Долгое время после этого Канамэ не слышал эту песню и не вспоминал о ней, пока через десять с лишним лет не приехал в Киото осматривать достопримечательности. Тогда он смотрел в квартале Гион[56] в чайном домике танцы молоденьких девушек и после долгого перерыва с невыразимо приятным чувством вновь услышал эту песню. Танцы шли под пение старой гейши, которой было за пятьдесят. Глубокий низкий голос, глухие звуки сямисэн, унылое, спокойное звучание — именно этого добивался старик от О-Хиса. Действительно, по сравнению с манерой старой певицы исполнение О-Хиса было слишком изящным, в нём не было многозначительной глубины, но она вызывала у Канамэ воспоминания о прошлом, о тех днях, когда Фу-тян пела «Снег» красивым молодым голосом, звучащим как колокольчик. К тому же сямисэн, на котором играла О-Хиса, в осакской традиции настраивался выше, чем унылый киотоский инструмент, и звучание его до некоторой степени напоминал звучание кото.

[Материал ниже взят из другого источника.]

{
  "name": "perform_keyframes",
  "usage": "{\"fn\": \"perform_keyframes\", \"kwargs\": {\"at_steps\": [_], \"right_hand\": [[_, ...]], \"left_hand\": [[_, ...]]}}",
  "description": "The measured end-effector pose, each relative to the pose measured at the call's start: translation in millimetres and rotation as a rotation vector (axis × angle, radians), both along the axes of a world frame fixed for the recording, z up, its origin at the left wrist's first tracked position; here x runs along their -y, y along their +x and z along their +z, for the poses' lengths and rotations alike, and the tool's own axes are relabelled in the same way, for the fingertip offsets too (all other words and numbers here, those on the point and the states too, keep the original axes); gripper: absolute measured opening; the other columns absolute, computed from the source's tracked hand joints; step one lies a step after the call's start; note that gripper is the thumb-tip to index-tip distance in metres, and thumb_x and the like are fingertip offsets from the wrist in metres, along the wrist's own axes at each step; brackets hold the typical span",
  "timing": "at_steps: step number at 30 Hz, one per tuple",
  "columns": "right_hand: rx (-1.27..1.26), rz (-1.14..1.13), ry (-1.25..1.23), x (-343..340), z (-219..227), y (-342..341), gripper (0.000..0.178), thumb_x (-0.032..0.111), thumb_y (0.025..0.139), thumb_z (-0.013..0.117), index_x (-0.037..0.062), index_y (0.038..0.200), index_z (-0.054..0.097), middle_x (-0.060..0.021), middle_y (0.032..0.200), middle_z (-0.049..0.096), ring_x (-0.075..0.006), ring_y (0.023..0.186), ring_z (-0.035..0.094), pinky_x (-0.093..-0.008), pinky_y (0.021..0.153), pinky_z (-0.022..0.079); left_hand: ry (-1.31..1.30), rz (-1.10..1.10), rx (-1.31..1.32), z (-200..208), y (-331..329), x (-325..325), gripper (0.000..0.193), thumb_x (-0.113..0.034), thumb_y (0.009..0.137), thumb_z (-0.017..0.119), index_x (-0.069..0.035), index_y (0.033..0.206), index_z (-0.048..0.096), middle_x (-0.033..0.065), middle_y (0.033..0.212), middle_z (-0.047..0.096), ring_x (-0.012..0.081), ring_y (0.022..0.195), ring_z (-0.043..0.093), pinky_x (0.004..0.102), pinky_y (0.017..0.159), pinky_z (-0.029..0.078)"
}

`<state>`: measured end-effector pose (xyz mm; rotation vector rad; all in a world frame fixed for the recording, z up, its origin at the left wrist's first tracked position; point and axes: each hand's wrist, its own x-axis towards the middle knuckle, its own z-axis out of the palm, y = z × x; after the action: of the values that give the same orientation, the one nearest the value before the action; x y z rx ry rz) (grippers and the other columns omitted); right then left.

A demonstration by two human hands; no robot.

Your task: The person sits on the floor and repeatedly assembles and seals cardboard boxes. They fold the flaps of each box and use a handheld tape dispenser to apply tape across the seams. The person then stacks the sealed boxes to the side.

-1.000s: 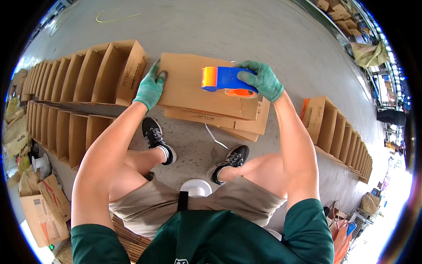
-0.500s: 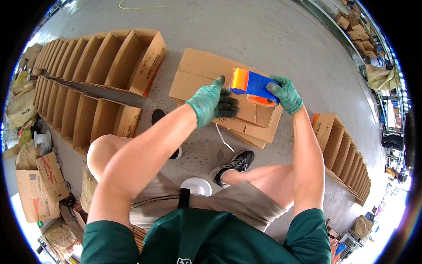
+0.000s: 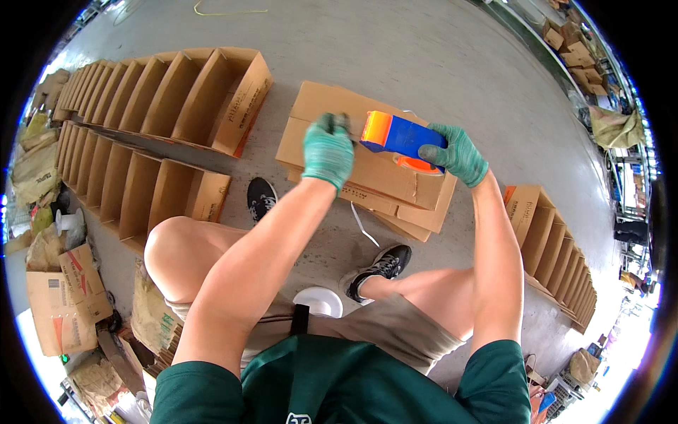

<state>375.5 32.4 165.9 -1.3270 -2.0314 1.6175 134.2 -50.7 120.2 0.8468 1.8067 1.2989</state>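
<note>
A blue and orange plastic tape dispenser [image 3: 411, 136] is being held at one o'clock, over a pile of flat brown cardboard [image 3: 378, 175]. Its orange end is pointing toward nine o'clock. Its back end is being gripped at two o'clock by the right hand [image 3: 458, 155], in a green knit glove, with fingers and thumb being closed around it. At twelve o'clock, the left hand [image 3: 328, 152], in a green knit glove with dark fingertips, is being held over the pile, near the orange end. Its fingers are being bent in and are looking blurry; whether anything is being pinched cannot be told. A thin white strip [image 3: 362, 225] is showing at the pile's six o'clock side. A long row of open brown cardboard boxes [image 3: 152, 95] is being seen at ten o'clock.
</note>
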Motion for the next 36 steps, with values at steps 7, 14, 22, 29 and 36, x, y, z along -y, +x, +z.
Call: {"fn": "perform_keyframes", "kwargs": {"at_steps": [7, 14, 22, 29, 36], "right_hand": [[0.187, 0.04, 0.057, -0.3, 18.7, -28.5, 0.051, 0.048, 0.078, 0.081, 0.0025, 0.099, 0.07, -0.0016, 0.076, 0.062, -0.0102, 0.069, 0.056, -0.0294, 0.063, 0.048], [0.207, 0.034, 0.109, -1.1, 13.3, -33.7, 0.052, 0.05, 0.078, 0.08, 0.0023, 0.097, 0.07, -0.003, 0.075, 0.063, -0.011, 0.071, 0.055, -0.0312, 0.067, 0.048], [0.237, 0.056, 0.093, -0.4, 17.4, -45.6, 0.049, 0.049, 0.08, 0.079, 0.0031, 0.091, 0.067, -0.0024, 0.075, 0.06, -0.0116, 0.068, 0.052, -0.0313, 0.065, 0.047], [0.267, 0.035, 0.09, -0.4, 14.8, -41.3, 0.045, 0.046, 0.081, 0.078, 0.0041, 0.091, 0.066, -0.0031, 0.074, 0.061, -0.0125, 0.067, 0.054, -0.031, 0.064, 0.047], [0.427, 0.074, 0.098, 4.5, 40.1, -7.5, 0.049, 0.048, 0.083, 0.076, 0.0025, 0.099, 0.069, -0.0068, 0.08, 0.065, -0.0159, 0.074, 0.059, -0.034, 0.071, 0.049]], "left_hand": [[0.033, 0.223, 0.181, -49.6, -146.6, -15.9, 0.026, -0.022, 0.105, 0.046, 0.001, 0.1, 0.057, 0.0088, 0.088, 0.063, 0.0185, 0.075, 0.054, 0.0341, 0.072, 0.048], [-0.013, 0.162, 0.192, -72.5, -150.9, -19.9, 0.025, -0.022, 0.105, 0.047, 0.0, 0.107, 0.06, 0.0068, 0.091, 0.065, 0.016, 0.077, 0.055, 0.0336, 0.075, 0.048], [-0.451, -0.032, 0.041, -96.7, -147.2, -19.7, 0.034, -0.026, 0.101, 0.058, -0.003, 0.125, 0.054, 0.0095, 0.114, 0.063, 0.0185, 0.097, 0.056, 0.0334, 0.087, 0.047], [0.076, -0.429, -0.094, -53.7, -116.9, -22.5, 0.041, -0.015, 0.106, 0.044, -0.018, 0.147, 0.041, 0.009, 0.137, 0.053, 0.0213, 0.121, 0.05, 0.0336, 0.109, 0.037], [-0.05, -0.641, -0.072, -47.4, -122.3, -22.6, 0.039, -0.01, 0.108, 0.032, -0.008, 0.147, 0.038, 0.0046, 0.147, 0.043, 0.0189, 0.136, 0.037, 0.0364, 0.121, 0.024]]}}
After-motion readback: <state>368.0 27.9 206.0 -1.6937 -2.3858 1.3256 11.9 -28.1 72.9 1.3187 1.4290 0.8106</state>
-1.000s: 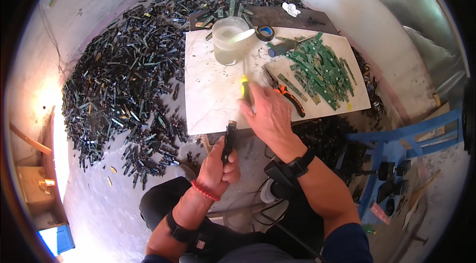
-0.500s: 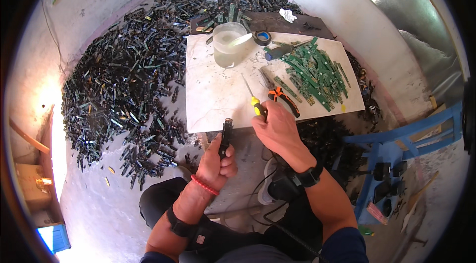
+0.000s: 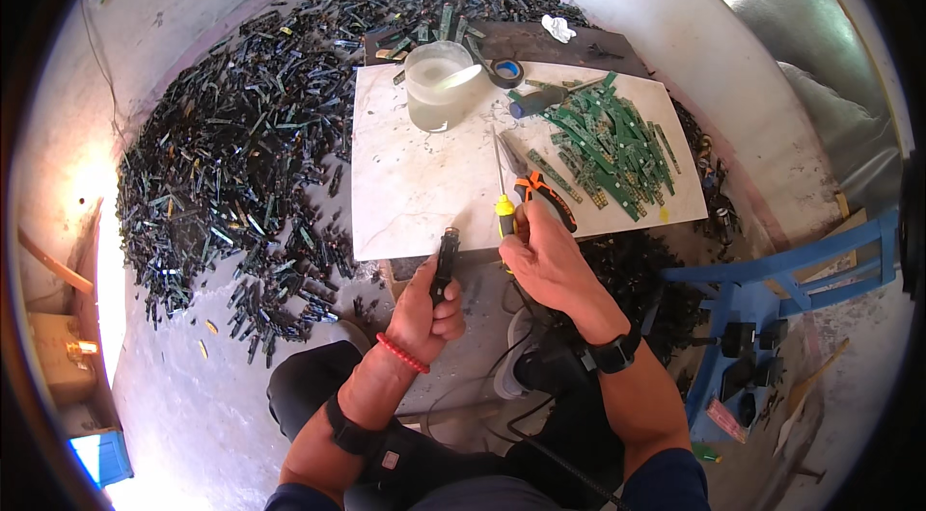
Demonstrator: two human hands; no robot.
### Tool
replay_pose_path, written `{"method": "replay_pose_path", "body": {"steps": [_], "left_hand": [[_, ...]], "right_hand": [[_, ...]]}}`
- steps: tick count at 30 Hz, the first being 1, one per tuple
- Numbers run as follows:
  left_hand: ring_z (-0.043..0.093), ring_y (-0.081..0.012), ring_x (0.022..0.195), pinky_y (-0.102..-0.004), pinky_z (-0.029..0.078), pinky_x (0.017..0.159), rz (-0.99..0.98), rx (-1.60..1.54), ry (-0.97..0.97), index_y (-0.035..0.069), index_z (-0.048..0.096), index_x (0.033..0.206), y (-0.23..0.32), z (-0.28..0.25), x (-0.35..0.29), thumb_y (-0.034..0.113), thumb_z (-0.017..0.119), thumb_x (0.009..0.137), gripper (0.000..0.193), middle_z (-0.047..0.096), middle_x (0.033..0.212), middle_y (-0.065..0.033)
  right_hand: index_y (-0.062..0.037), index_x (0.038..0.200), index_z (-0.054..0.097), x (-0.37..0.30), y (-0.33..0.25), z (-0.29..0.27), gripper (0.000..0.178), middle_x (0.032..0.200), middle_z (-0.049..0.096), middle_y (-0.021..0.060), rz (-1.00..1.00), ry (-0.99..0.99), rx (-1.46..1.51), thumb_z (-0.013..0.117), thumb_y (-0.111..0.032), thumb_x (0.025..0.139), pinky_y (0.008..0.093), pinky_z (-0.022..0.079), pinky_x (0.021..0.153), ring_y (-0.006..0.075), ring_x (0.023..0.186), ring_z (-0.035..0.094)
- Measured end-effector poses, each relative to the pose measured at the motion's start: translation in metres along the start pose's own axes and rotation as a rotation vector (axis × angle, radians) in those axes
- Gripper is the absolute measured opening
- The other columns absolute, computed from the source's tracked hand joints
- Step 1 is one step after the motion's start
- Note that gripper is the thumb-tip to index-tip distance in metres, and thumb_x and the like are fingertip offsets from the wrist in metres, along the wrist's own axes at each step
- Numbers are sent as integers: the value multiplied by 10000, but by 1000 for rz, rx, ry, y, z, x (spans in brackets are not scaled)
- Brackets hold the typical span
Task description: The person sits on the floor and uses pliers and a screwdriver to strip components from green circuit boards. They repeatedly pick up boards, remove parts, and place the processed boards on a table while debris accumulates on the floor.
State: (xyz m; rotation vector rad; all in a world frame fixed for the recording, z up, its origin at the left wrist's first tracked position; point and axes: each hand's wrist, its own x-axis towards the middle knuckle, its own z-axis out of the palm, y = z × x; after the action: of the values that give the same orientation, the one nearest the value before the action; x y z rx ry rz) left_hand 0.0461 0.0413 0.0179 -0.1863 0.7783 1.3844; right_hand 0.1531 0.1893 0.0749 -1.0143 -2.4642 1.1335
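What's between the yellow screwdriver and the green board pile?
Head view: orange-and-black pliers, then one green strip, lie between the yellow screwdriver in the right hand and the green board pile.

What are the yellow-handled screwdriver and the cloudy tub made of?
The screwdriver: its thin grey shaft looks like plain metal; the bright yellow colour suggests a smooth plastic handle. The tub: likely plastic with a frosted finish, since its walls look milky.

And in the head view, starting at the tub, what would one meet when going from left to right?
Translucent tub, yellow-and-black screwdriver in the right hand, pile of green strips, blue chair.
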Motion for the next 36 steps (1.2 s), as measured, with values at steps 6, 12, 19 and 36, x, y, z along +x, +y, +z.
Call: {"method": "replay_pose_path", "body": {"steps": [6,12,19,36], "left_hand": [[219,-78,372,-239,209,401,7,-2,-32,140,404,678,-3,-3,2,507,325,937,456,256,484,66],[206,-75,377,-240,204,407,-7,-8,-6,139,400,681,-2,-2,2,515,326,937,461,244,488,68],[196,-73,379,-241,207,410,0,-2,-13,138,401,681,-1,-2,3,516,329,936,462,240,489,71],[217,-74,379,-239,217,404,5,16,8,140,411,679,-1,2,0,501,335,940,451,246,487,70]], "right_hand": [[40,984,521,-3,-7,-14,196,759,577,81,-159,209,287,559,-73,828,263,423,574,112,630,523],[27,845,620,-17,-22,-50,113,715,596,14,-173,236,311,659,-70,802,189,409,559,25,651,506],[4,783,629,-23,-15,-53,90,684,608,67,-217,127,184,675,-54,733,240,434,539,116,587,565],[-83,740,640,-24,-22,-43,83,694,595,90,-328,152,-139,692,-114,683,325,467,550,274,600,590]]}}
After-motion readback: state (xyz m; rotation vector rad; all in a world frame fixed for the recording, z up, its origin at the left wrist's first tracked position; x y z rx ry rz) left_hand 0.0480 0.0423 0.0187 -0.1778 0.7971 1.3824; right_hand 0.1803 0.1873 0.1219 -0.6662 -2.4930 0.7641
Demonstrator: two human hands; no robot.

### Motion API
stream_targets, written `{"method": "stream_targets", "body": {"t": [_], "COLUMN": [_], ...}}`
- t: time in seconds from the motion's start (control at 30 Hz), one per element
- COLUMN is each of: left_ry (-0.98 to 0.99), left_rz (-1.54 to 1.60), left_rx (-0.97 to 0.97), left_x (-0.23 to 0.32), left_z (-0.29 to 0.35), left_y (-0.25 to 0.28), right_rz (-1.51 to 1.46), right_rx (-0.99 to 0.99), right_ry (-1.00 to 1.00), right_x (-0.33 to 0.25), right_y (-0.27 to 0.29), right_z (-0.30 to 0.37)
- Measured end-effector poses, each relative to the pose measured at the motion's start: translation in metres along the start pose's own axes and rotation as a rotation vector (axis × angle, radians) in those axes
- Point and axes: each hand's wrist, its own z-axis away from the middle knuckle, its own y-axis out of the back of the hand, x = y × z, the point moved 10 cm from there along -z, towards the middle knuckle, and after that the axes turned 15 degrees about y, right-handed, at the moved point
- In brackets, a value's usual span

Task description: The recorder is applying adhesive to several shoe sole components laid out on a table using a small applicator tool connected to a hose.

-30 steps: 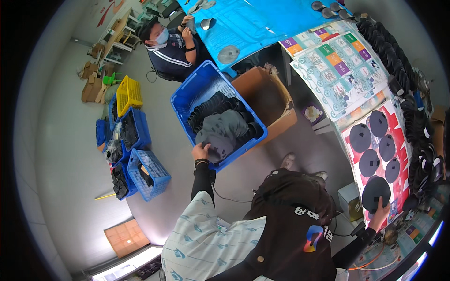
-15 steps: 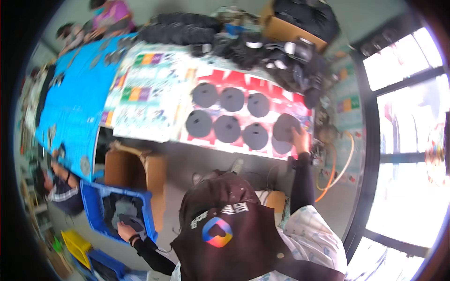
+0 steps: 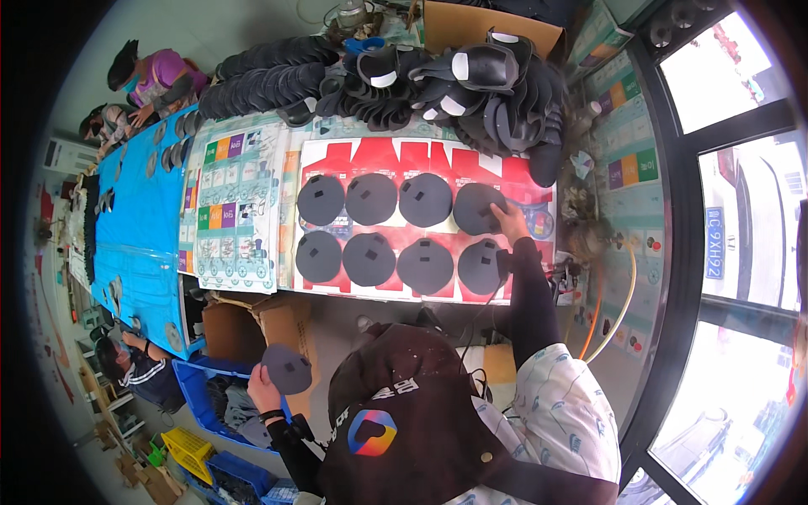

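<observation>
My left hand grips a round dark grey pad with a small dark square on it, raised above the edge of a blue crate. The crate holds more grey pieces. At the right end of the far row on the red and white sheet, my right hand pinches the edge of another round grey pad. Its fingers partly cover that pad. Several like pads lie in two rows, such as a near-row pad; my right wrist overlaps the rightmost near pad.
Stacks of black curved pieces line the table's back beside a cardboard box. At left is a blue-covered table with people at it. An open carton stands below. Hoses hang at right.
My left hand has risen from inside the crate with a pad. My right hand has carried its pad from over the near row to the far row's right end.
</observation>
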Motion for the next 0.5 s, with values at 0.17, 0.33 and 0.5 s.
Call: {"method": "stream_targets", "body": {"t": [0.17, 0.33, 0.5], "left_ry": [-0.011, -0.07, -0.246], "left_rz": [0.084, 0.129, 0.295], "left_rx": [-0.087, -0.144, -0.357], "left_x": [0.078, 0.151, 0.251], "left_z": [0.006, -0.001, 0.011], "left_y": [0.0, -0.017, -0.061], "right_rz": [0.002, -0.033, 0.585], "right_rx": [-0.022, -0.063, 0.117], "right_ry": [0.03, 0.002, 0.27], "right_x": [0.023, 0.04, -0.038], "right_y": [0.007, 0.004, 0.031], "right_z": [-0.018, -0.03, -0.005]}}
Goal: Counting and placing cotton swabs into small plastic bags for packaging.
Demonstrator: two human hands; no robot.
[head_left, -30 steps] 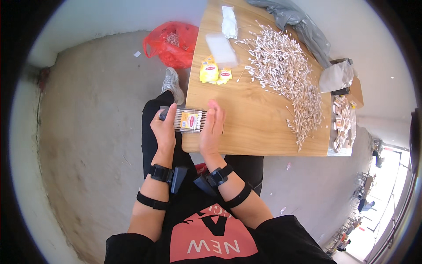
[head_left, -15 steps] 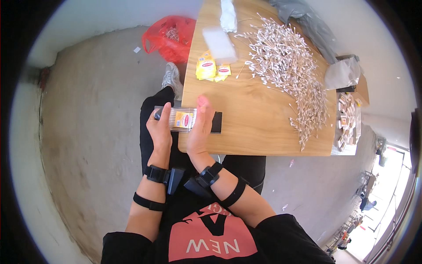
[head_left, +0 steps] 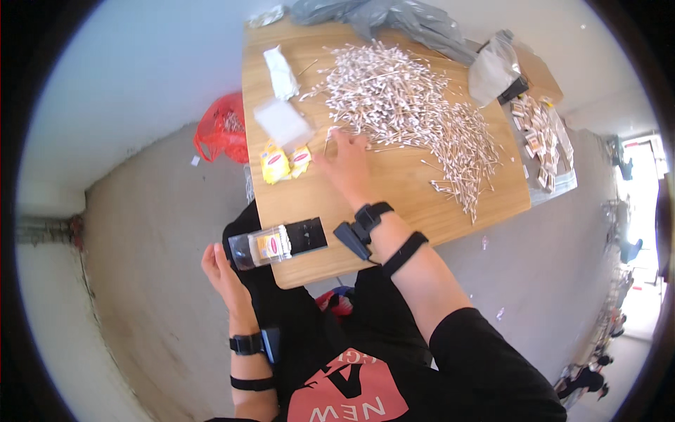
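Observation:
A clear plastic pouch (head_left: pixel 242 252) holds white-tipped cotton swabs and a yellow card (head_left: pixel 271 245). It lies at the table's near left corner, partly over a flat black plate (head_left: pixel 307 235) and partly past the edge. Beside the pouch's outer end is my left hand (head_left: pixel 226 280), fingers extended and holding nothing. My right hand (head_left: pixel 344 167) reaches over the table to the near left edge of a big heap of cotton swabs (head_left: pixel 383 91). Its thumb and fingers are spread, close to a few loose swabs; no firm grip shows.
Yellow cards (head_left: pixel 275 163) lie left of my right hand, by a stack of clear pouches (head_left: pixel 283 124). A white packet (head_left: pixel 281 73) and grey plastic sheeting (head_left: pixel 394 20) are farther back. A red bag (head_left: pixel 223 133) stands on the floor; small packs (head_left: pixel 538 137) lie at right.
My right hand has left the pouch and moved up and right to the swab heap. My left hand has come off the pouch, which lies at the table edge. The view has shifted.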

Сямисэн, на котором играла О-Хиса, был особой конструкции: шейка его складывалась в девять раз и убиралась в корпус. Когда старик вместе с О-Хиса отправлялся в горы, он обязательно брал его с собой и не только в номере гостиницы (это было бы ещё ничего), но и на улице перед чайным домиком или под цветущими вишнями, везде, где ему приходила охота, заставлял О-Хиса играть, хотя она этого не любила. В прошлом году тринадцатого сентября, в ночь любования луной, они катались на лодке по реке Удзи, и она играла всё время. Кончилось тем, что старик замёрз и потом сильно заболел.
— А если вы теперь сами споёте? — сказала О-Хиса и положила сямисэн перед стариком.
— Канамэ-сан, вы хорошо понимаете слова «Снега»? — спросил старик.
Он взял инструмент с безразличным видом и начал настраивать его более низко, но он не мог скрыть своего удовольствия от её просьбы. Ещё живя в Токио, он обучался играть на сямисэн в традиции школы иттюбуси[57] и, хотя начал тренироваться в исполнении дзиута лишь в последние годы, довольно хорошо аккомпанировал себе на этом инструменте, и его пение нравилось непрофессионалам. Он и сам немало этим гордился и, подражая настоящим учителям, критиковал О-Хиса, что вовсе не улучшало её исполнения.